Arrr, a top scallywag of the Islamic crew met his doom in Iraq, Trump be sayin’ his wretched days be over!
2025-03-14
Arrr, the scallywag chief o' the Islamic State has met his watery grave! President Trump be shoutin' that our brave sea dogs tracked him like a treasure map, huntin' him down with the ferocity of a hungry shark! Yarr, justice be served on the high seas!
Ahoy, mateys! Gather 'round fer a jolly tale o' victory on the high seas o' justice! The prime minister o' Iraq be shoutin' from the crow's nest that the notorious captain o' chaos, Abdallah Maki Mosleh al-Rifai, known to his crew as "Abu Khadija," has met his doom! Aye, he was taken down by the brave lads o' the Iraqi intelligence service, with a wee bit o' help from our hearty U.S. allies.The prime minister, a stout-hearted fellow, dubbed this scallywag as one o' the most treacherous knaves on the seven seas! Even Cap'n Trump took to his social platform, sayin' the wretched life of al-Rifai was snuffed out like a candle in the wind. He praised the gallant warriors who hunted him down, proclaiming “PEACE THROUGH STRENGTH!” with a flair that’d make any buccaneer proud!

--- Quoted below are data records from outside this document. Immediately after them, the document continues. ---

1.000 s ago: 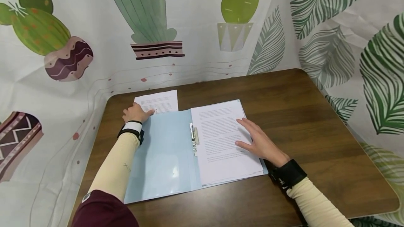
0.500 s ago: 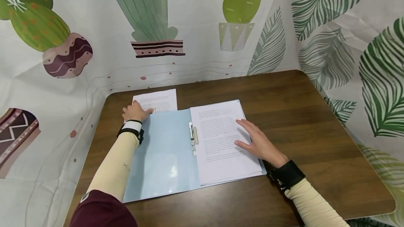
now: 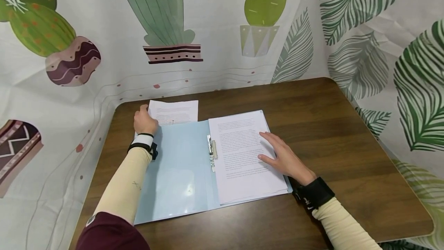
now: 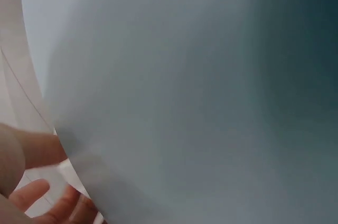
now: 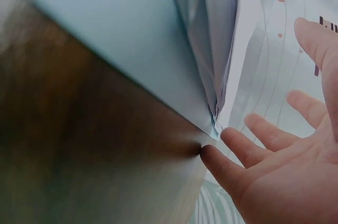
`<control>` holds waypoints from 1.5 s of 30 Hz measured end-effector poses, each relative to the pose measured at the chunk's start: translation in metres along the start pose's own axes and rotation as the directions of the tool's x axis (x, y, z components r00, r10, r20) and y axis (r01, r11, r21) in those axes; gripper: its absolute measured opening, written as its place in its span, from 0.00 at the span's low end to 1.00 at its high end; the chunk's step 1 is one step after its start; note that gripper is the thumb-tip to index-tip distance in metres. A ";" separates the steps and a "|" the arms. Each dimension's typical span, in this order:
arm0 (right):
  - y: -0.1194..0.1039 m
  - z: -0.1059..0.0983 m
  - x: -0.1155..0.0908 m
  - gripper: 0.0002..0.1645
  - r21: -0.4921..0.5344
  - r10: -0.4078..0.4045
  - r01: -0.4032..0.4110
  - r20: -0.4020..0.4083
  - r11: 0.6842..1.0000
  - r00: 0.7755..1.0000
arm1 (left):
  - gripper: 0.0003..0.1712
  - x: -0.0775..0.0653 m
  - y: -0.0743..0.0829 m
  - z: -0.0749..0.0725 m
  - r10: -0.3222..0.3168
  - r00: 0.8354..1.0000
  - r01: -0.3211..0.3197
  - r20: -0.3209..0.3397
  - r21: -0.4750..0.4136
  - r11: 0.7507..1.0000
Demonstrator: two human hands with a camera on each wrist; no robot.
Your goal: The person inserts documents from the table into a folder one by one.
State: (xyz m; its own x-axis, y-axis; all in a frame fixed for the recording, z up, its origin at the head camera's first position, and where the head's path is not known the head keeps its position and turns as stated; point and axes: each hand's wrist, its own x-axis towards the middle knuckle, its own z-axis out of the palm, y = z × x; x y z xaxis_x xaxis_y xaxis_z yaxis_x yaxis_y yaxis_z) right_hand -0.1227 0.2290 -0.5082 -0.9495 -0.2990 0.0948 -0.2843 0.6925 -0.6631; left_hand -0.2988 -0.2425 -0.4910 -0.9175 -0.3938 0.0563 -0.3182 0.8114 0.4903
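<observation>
A blue folder [image 3: 173,169] lies open on the table. Printed pages [image 3: 243,157] rest on its right half beside a metal clip [image 3: 212,151]. Behind the left cover a printed sheet [image 3: 177,111] sticks out, its top edge slightly bowed. My left hand [image 3: 144,120] grips this sheet at its left edge, thumb hidden in the head view. In the left wrist view a pale, blurred surface fills most of the picture, with my fingers [image 4: 60,208] passing behind its edge. My right hand [image 3: 288,159] is spread at the right edge of the pages, fingertips over the paper.
The brown wooden table [image 3: 340,157] extends to the right of the folder. A white cloth [image 3: 222,41] printed with cacti and leaves hangs right behind the table's far edge.
My left hand has turned, and its thumb has gone out of sight. The sheet behind the cover has shifted a little to the right and bowed. The right hand has stayed put.
</observation>
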 end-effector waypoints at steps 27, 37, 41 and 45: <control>0.000 0.001 -0.001 0.45 0.011 0.002 -0.002 -0.006 1.000 1.000 | 0.05 -0.008 0.017 -0.029 0.142 0.940 -0.236 -0.309 -0.292 0.927; 0.000 0.000 -0.001 0.44 0.005 0.004 -0.004 -0.007 1.000 1.000 | 0.06 -0.019 0.042 -0.051 0.277 0.839 -0.459 -0.469 -0.333 0.824; -0.001 0.001 -0.001 0.44 0.006 0.004 -0.004 -0.008 1.000 1.000 | 0.06 -0.023 0.056 -0.061 0.328 0.786 -0.541 -0.523 -0.328 0.775; -0.002 0.001 -0.001 0.44 0.011 0.005 -0.005 -0.013 1.000 1.000 | 0.06 -0.030 0.072 -0.073 0.365 0.736 -0.610 -0.570 -0.324 0.724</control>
State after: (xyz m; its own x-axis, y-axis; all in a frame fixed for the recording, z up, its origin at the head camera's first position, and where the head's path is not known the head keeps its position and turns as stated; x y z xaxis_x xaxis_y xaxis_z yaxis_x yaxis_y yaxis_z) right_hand -0.1211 0.2270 -0.5079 -0.9525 -0.2871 0.1013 -0.2783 0.6866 -0.6717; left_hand -0.2767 -0.2034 -0.3939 -0.6553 -0.2397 0.7163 0.4064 0.6875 0.6019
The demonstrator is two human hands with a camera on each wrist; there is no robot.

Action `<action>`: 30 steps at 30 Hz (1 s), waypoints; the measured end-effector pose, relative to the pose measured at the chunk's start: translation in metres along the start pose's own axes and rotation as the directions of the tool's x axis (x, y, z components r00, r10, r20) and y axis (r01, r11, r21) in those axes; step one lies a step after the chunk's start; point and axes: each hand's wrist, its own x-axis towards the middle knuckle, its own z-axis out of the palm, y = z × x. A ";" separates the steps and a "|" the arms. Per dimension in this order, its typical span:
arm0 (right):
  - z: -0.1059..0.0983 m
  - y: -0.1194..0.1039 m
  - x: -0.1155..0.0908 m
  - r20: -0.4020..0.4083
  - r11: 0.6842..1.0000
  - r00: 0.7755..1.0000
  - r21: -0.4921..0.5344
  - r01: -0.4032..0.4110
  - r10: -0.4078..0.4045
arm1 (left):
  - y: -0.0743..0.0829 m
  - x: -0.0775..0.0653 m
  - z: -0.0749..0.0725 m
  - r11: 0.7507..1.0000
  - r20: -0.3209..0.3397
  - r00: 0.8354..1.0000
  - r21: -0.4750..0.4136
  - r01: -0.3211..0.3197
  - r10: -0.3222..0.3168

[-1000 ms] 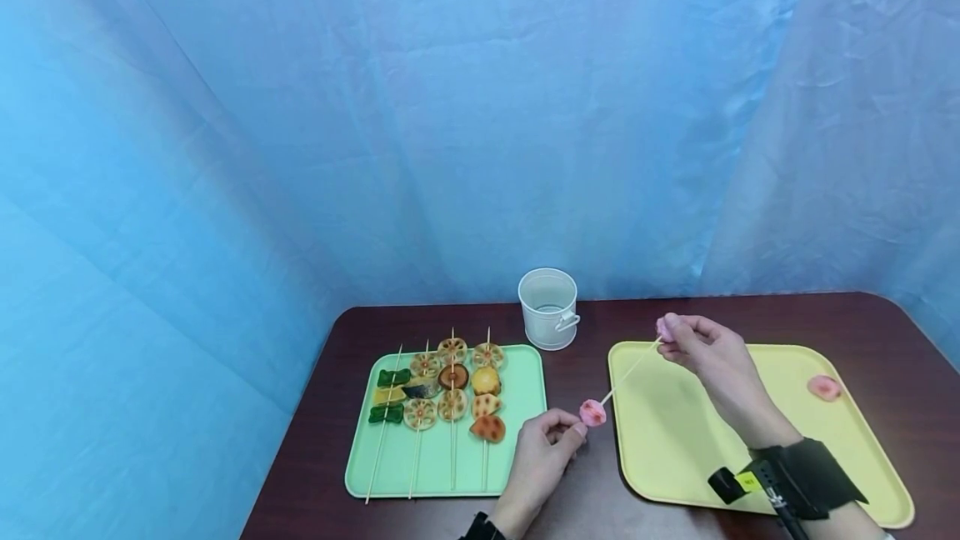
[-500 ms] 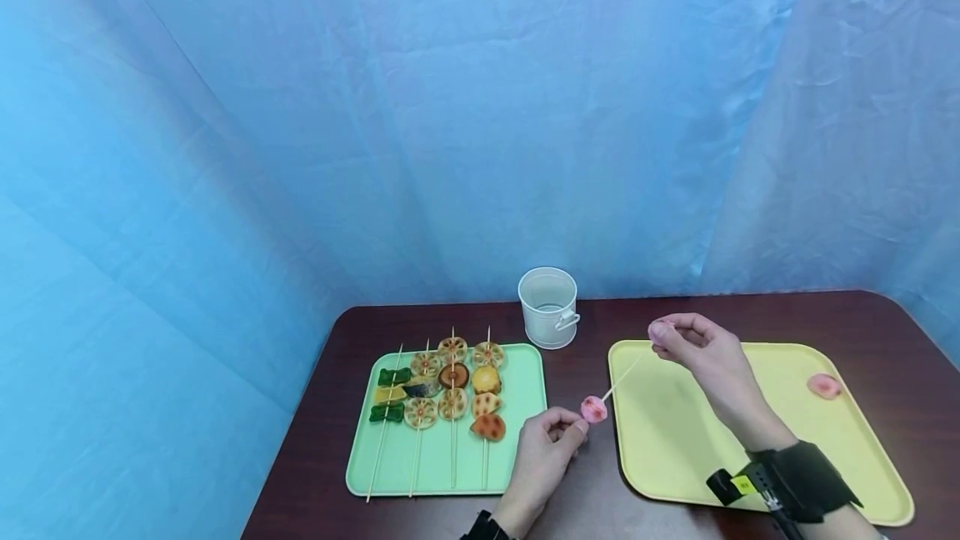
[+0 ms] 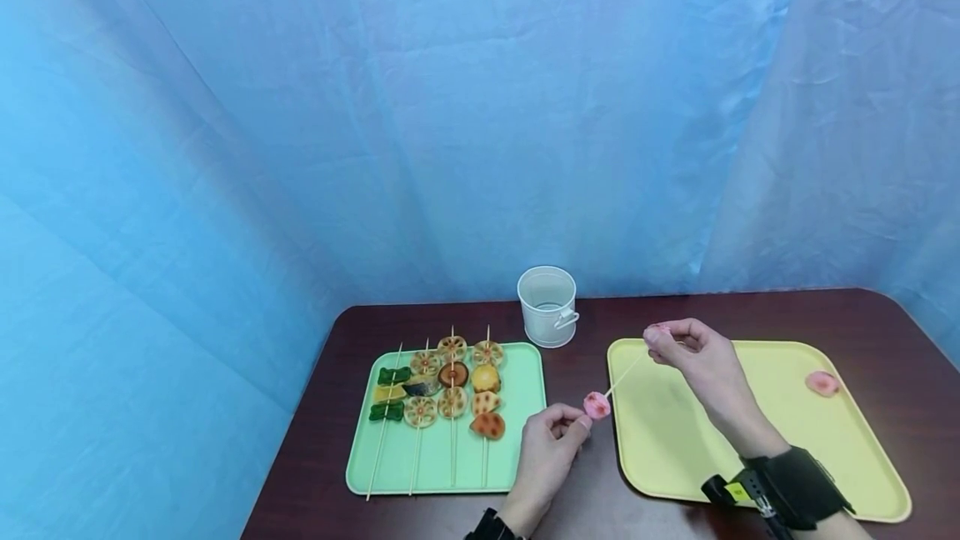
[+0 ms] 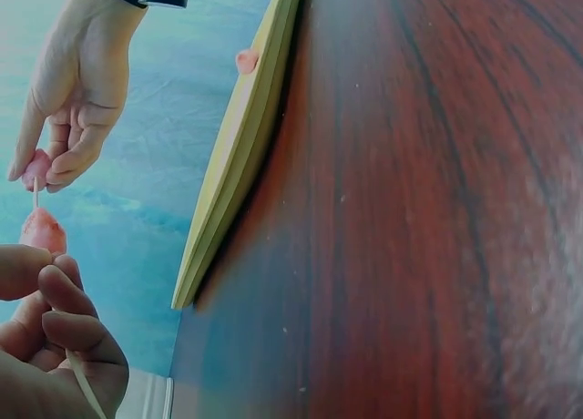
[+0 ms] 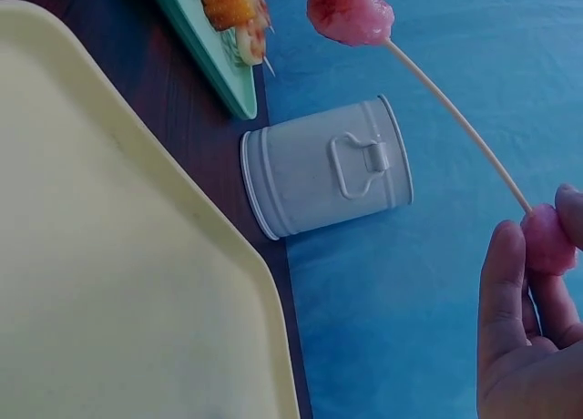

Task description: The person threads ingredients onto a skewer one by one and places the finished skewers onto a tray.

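My left hand [image 3: 550, 452] holds a thin wooden skewer [image 5: 460, 118] between thumb and fingers; its lower end shows past the palm in the left wrist view. Just beyond the fingertips a pink, red-marked food piece [image 3: 597, 405] is threaded on the stick. With thumb and fingers my right hand [image 3: 697, 365] pinches a second pink food piece [image 5: 548, 241] at the skewer's far end. The bare stick spans the gap between both pieces. Whether its tip has pierced the second piece is hidden. Both hands are raised, the right one over the yellow tray [image 3: 675, 457].
A third pink piece [image 3: 822, 383] lies at the yellow tray's right side. Left of it, a green tray [image 3: 517, 473] carries several finished skewers of vegetable-like pieces [image 3: 452, 373]. A white metal bucket [image 3: 547, 307] stands behind, between the trays, on the dark wooden table [image 3: 585, 507].
My right hand has moved a little to the left with its pink piece, shortening the bare stretch of skewer. The left hand has shifted only slightly.
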 end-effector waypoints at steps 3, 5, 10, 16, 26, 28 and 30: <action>0.001 0.000 -0.001 -0.009 1.000 1.000 -0.023 -0.007 0.007 | 0.001 0.000 0.002 1.000 -0.004 1.000 0.003 -0.008 0.008; 0.001 -0.001 -0.002 -0.014 0.999 1.000 -0.037 -0.016 0.015 | 0.001 0.000 0.003 1.000 -0.006 1.000 0.005 -0.008 0.008; 0.004 -0.002 -0.004 -0.010 0.999 1.000 -0.037 -0.028 0.028 | 0.001 -0.001 0.004 1.000 -0.017 1.000 -0.007 -0.017 0.017; 0.015 0.000 -0.009 0.016 0.998 0.998 -0.031 -0.060 0.060 | 0.003 -0.001 0.008 0.997 -0.026 0.997 -0.021 -0.070 0.070; 0.033 0.005 -0.018 0.036 0.998 0.999 -0.048 -0.034 0.036 | 0.006 0.001 0.013 0.996 -0.041 0.996 -0.043 -0.084 0.082; 0.034 0.005 -0.019 0.035 0.998 0.999 -0.047 -0.040 0.041 | 0.006 0.001 0.013 0.996 -0.043 0.996 -0.041 -0.079 0.077; 0.034 0.005 -0.019 0.037 0.998 0.998 -0.052 -0.046 0.047 | 0.005 0.001 0.013 0.997 -0.042 0.997 -0.035 -0.074 0.072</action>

In a thunderous airstrike over Al Anbar Province, the forces sent Abu Khadija to Davy Jones' locker, along with another matey, both clad in their fancy unexploded vests, thinkin’ they could scare the bravest o’ souls. Alas, their plans sank faster than a ship with a hole! The crew used some clever detective work, trackin' him down by DNA from a past skirmish. So hoist the flag o' triumph, for the seas be a bit safer today, and the huntin’ shall continue until all scoundrels be caught! Arrr!